The title character is a fox who specializes, as most foxes do, in stealing poultry. When his Mrs. tells him he’s about to become a father, she makes him promise to find a less dangerous living. He becomes a newspaper columnist (I await the DVD so I can freeze-frame his columns, because they appear to be fully written) and his son, Ash, is an oddball who aspires to be a great athlete like his dad. When a cousin, Kristofferson, arrives (that name couldn’t be from Dahl), Ash finds out that he’s outclassed in every way.
Meanwhile, Mr. Fox can’t resist heeding the call of his nature and with an opossum as a sidekick, endeavors to rob food from each of three human farmers nearby. One of them, Mr. Bean, is a vicious gun enthusiast who makes it his mission to retaliate, and drives the foxes, as well as all of the other woodland creatures, deep underground. As Bugs Bunny used to say, “This means war.”

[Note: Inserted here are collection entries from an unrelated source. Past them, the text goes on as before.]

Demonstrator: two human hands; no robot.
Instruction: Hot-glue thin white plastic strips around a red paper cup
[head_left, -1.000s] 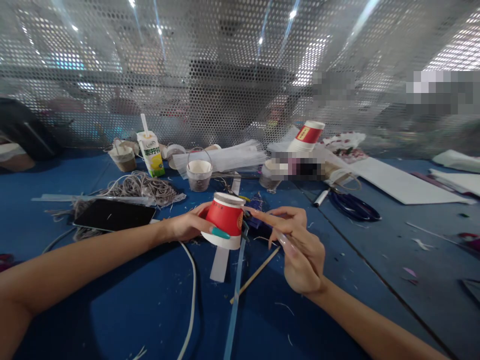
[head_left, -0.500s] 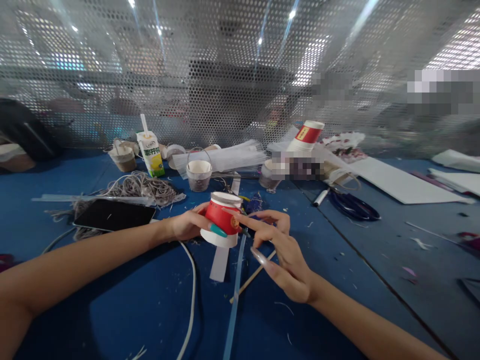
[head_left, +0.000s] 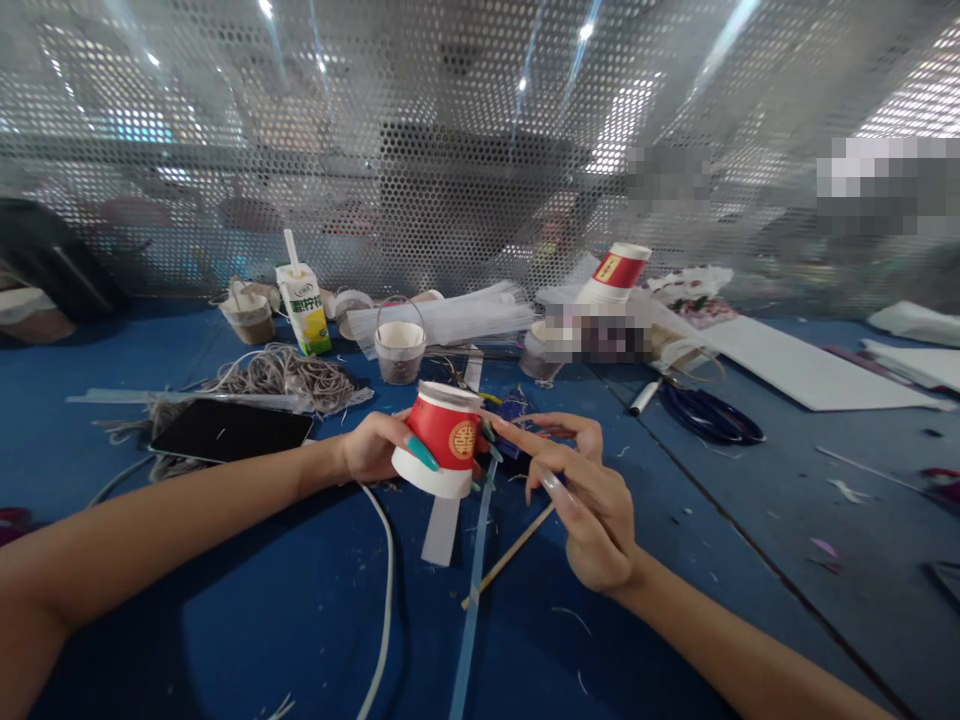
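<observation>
1. The paper cup [head_left: 442, 430], red and white, is upside down, held up over the middle of the blue table [head_left: 262, 610].
2. The left hand [head_left: 375, 445] pinches the cup, with its thumb across the front.
3. The right hand [head_left: 589, 500] is loose, fingers spread and a bit bent. Its pointing finger is just beside the cup; I cannot tell if it touches.
4. The side of the cup we see has no string or strip on it, so little seems done to it. I cannot tell how much is left.
5. Closer to the table's near edge lie a white strip [head_left: 441, 535], a bluish strip [head_left: 469, 610] and a thin stick [head_left: 517, 553].
6. Near the far edge, a small bucket [head_left: 400, 360] has its handle on already.
</observation>
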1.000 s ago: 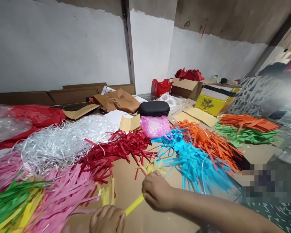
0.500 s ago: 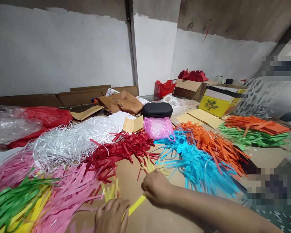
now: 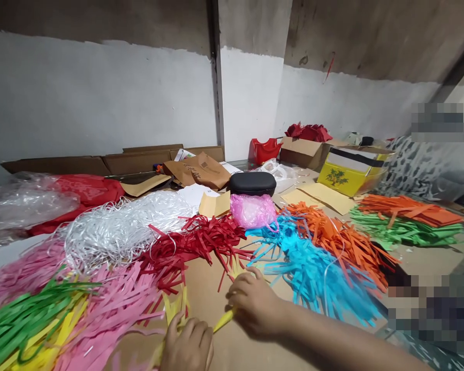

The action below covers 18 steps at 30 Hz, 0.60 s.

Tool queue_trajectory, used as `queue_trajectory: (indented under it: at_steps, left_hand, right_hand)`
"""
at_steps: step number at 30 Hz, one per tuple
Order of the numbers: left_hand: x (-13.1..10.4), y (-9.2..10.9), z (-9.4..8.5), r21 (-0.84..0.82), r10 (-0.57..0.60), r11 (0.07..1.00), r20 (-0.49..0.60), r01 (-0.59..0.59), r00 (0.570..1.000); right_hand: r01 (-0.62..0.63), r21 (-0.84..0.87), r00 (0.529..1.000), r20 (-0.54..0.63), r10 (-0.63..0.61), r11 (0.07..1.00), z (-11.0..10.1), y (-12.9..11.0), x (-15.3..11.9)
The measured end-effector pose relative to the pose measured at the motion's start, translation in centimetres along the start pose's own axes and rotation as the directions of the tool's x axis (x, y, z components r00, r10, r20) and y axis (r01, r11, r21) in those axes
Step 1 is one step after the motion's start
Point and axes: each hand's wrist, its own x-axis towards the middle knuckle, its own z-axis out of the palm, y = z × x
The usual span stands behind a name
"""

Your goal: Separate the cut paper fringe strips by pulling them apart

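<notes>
Where brown cardboard covers the desk (image 3: 204, 288), a narrow yellow paper strip (image 3: 223, 320) stretched low between both hands. Right hand (image 3: 253, 304) pinched shut on its far end, left hand (image 3: 187, 348) closed around its near end at the bottom edge. Red paper strips (image 3: 193, 242) just behind, blue paper strips (image 3: 313, 268) to the right, pink paper strips (image 3: 112, 309) to the left.

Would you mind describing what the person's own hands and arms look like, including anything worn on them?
Both are bare. The right hand has no glove, ring or watch in view, and its forearm runs uncovered to the picture's lower right edge, with no sleeve showing. The left hand is also ungloved; only its fingers and knuckles show at the bottom edge, so its wrist and arm are out of view.
</notes>
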Motion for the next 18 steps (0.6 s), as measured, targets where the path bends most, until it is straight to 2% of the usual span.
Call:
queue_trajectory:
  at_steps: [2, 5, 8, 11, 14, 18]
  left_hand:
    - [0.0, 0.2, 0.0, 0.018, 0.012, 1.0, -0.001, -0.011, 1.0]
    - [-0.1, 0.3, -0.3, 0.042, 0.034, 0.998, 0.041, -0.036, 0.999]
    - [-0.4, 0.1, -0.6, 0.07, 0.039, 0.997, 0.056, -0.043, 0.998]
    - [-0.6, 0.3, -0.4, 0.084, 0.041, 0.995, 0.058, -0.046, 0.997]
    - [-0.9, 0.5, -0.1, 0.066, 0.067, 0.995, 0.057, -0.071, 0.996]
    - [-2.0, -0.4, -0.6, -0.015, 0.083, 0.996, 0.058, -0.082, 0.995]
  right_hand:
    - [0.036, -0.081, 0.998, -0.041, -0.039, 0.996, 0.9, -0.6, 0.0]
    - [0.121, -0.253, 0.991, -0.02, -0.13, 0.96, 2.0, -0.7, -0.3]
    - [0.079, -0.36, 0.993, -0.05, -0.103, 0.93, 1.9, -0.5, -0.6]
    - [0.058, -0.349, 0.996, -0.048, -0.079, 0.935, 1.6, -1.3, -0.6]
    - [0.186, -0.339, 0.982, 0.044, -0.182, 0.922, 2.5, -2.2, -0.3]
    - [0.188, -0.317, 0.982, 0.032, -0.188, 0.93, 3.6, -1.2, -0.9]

This film is a constant delight, full of the eccentric details that populate Anderson films. This is apparent immediately, when we see at the opening the cover of Dahl’s book, but with the tell-tale label on the spine that indicates it’s a library book. The animation is old-fashioned stop-motion, so it’s not as slick as computer-generated stuff, but it reeks of charm. The “sets” are like dollhouses created by obsessive shut-ins, with bric-a-brac by the truckload. Would anyone beside Wes Anderson imagine that a fox would have a train set? He even invents rules for a sport played by animals, and gives us the Latin names for all of the creatures.

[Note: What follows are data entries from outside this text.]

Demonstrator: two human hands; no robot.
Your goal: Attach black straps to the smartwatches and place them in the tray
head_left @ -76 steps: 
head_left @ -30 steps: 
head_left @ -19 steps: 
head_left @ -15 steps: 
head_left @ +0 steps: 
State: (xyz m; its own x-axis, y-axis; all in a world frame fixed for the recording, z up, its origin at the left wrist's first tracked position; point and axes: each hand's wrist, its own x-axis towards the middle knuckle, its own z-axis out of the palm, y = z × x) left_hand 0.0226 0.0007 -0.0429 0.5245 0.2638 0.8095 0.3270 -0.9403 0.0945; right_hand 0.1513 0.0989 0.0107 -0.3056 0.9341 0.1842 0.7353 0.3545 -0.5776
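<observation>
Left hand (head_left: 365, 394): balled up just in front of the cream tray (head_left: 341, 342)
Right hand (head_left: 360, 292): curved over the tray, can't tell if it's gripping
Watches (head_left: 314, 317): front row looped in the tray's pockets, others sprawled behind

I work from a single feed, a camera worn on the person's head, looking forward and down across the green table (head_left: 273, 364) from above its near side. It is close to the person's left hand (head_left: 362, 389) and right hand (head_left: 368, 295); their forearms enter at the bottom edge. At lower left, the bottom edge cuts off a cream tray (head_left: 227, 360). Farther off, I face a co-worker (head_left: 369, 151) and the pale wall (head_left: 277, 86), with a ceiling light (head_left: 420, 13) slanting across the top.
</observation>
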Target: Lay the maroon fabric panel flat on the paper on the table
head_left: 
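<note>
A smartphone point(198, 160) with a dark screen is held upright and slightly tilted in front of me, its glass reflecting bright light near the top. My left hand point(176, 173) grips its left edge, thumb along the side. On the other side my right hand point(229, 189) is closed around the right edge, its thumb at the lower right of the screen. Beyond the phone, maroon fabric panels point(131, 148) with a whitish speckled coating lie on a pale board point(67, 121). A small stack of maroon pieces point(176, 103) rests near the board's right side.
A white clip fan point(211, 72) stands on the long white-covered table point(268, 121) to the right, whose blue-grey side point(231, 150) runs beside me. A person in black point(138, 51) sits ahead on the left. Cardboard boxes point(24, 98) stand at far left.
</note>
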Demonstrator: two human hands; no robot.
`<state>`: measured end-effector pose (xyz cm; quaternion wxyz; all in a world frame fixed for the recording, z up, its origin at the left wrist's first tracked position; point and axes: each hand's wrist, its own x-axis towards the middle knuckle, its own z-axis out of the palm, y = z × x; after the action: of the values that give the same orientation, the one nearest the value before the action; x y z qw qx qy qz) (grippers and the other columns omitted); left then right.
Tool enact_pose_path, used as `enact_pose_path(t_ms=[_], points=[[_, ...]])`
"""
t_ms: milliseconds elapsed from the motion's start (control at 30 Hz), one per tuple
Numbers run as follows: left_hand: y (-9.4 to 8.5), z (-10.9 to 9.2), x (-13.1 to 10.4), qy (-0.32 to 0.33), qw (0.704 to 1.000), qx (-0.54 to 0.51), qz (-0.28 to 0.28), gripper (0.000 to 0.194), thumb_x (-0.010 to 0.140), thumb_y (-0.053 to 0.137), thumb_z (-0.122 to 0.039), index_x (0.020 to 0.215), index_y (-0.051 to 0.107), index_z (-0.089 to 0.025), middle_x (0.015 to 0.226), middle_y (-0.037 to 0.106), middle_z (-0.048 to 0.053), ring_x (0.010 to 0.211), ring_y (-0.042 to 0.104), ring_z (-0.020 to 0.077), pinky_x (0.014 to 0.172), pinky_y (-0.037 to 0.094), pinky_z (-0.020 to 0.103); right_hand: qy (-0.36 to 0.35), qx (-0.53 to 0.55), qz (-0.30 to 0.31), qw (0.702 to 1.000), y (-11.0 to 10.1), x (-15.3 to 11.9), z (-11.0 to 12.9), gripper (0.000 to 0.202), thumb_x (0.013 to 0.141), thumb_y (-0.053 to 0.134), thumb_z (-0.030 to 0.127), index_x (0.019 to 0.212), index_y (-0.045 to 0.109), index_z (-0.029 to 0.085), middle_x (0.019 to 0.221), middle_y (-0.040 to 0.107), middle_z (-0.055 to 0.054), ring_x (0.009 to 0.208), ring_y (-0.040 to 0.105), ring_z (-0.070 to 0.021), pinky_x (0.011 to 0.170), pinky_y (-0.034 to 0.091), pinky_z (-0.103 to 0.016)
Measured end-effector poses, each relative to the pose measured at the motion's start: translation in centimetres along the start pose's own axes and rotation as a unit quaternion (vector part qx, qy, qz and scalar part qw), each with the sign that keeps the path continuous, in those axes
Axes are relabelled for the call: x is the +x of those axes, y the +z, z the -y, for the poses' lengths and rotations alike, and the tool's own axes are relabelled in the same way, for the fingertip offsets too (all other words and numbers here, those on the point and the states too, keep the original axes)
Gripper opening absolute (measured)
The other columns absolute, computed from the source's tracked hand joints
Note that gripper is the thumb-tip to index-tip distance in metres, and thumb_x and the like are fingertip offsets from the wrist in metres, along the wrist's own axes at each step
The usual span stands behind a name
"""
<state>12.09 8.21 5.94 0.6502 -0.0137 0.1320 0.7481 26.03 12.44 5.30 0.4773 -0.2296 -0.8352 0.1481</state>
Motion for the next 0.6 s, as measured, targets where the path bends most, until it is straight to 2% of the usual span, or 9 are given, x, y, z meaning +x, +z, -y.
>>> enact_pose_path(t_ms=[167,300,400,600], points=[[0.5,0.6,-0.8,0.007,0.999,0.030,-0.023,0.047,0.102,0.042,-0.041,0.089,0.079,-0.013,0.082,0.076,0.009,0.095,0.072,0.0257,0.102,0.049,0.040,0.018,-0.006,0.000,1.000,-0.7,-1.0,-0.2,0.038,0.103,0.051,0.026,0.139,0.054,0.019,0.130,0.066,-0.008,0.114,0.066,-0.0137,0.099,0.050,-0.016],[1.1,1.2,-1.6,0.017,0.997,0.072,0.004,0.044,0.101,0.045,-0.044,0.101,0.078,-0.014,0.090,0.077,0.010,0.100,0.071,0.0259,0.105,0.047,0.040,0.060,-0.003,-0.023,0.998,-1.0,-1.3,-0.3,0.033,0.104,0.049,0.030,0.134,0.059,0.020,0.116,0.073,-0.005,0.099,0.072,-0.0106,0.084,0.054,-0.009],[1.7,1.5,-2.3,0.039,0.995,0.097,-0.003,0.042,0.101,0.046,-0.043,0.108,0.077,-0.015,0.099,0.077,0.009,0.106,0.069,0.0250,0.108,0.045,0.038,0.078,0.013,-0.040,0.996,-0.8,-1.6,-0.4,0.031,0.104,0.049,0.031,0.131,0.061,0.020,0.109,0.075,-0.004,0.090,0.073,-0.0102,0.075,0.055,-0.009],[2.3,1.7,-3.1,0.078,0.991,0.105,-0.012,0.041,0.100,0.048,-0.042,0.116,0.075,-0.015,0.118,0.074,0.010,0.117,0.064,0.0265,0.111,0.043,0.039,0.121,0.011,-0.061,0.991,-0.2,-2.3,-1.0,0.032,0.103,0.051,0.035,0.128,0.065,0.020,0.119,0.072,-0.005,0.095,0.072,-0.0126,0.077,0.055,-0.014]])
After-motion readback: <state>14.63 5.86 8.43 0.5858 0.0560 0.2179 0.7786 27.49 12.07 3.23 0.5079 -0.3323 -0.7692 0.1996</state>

Beyond the whimsy, the script, written by Anderson and Noah Baumbach, packs both suspense and heart. The showdown between Fox and a drawling rat who seems to have seen West Side Story too many times is as gripping as anything I’ve seen this year (and Fox’s line after the fight: “Redemption, yes, but in the end he’s just a dead rat in a trash pail outside a Chinese restaurant” could have been written by Raymond Chandler). The heart comes from the love between Fox and his long-suffering wife. Helpfully, he psychoanalyzes himself and explains why he does the thing that he does, perhaps a first in animated film history (basically, it’s because he’s a wild animal). Then there’s the relationship between Fox and Ash, which to me is better than Kevin Costner asking his father if he wants a catch.
Normally I’m unimpressed by celebrity voice-actors in animated films, wondering why they went to all the trouble to basically get radio performances. But George Clooney as Mr. Fox is a perfect choice. His voice is recognizable enough that we can picture him, if not his actual face then at least the spirit of Clooney performances past, particularly Danny Ocean, while we watch Mr. Fox hatch a scheme. And I love his trademark, a whistle followed by a tsk-tsk sound, that may be imitated by many, unconsciously or not. Meryl Streep is fine as Mrs. Fox, although she has less to do, and Bill Murray, Jason Schwartzmann, Willem Dafoe, and particularly Michael Gambon as mean Mr. Bean fill out a wonderful cast.
As for whether this film works for kids, I can only judge by my fellow audience members who were knee-high or smaller. Most of them watched in rapt attention, and one tyke told his father that “this was my favorite movie ever.” Hear, hear, kid.